* _Exercise aim_:
Using the listing below, set down each line from the line containing "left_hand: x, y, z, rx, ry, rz" through the line containing "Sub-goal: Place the", both ends included, exactly and with nothing added.

* _Supplied information_:
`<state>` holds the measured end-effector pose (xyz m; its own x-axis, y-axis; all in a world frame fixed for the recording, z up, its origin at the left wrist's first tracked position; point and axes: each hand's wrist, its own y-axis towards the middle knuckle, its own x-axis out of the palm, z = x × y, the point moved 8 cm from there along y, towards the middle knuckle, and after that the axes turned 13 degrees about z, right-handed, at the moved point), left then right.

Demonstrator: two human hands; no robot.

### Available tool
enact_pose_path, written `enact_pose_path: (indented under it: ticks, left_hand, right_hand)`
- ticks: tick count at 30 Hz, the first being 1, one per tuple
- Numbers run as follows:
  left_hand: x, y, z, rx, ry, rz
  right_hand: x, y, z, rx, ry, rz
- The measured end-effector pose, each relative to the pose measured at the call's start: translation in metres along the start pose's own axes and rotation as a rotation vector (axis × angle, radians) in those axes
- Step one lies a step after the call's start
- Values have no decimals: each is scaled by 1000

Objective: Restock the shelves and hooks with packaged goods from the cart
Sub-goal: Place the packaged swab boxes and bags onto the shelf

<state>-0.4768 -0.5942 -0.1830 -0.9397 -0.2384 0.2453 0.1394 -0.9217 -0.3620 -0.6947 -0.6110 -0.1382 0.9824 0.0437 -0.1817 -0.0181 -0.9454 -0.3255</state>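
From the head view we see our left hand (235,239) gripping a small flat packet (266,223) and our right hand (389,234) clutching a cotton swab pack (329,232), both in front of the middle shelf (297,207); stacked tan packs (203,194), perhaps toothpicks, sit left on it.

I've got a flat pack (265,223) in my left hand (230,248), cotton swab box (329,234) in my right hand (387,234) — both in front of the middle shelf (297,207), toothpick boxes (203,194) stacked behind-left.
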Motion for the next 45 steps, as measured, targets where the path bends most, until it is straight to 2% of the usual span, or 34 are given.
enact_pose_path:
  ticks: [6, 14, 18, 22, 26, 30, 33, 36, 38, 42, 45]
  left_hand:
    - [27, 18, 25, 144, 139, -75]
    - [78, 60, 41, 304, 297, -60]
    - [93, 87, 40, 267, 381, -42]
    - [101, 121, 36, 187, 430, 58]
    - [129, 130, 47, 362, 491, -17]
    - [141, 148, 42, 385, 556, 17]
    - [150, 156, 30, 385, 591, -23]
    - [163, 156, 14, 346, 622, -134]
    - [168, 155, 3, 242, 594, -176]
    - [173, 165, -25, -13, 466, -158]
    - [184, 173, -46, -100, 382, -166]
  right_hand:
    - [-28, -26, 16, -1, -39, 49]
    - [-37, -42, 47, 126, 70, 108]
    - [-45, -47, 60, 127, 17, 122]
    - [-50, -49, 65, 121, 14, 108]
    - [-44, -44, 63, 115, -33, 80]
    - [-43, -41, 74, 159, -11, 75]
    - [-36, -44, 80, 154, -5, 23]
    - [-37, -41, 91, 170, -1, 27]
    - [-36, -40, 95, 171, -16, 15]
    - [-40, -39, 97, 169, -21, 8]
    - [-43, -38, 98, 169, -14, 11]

* _Result below_:
  left_hand: x, y, z, rx, ry, rz
  right_hand: x, y, z, rx, ry, rz
- The measured end-effector pose, each relative to the pose measured at the call's start: translation in metres along the start pose's own axes and rotation as a rotation vector (axis × angle, radians) in those axes
- Step one lies a step after the call's start
- Values have no decimals: each is scaled by 1000

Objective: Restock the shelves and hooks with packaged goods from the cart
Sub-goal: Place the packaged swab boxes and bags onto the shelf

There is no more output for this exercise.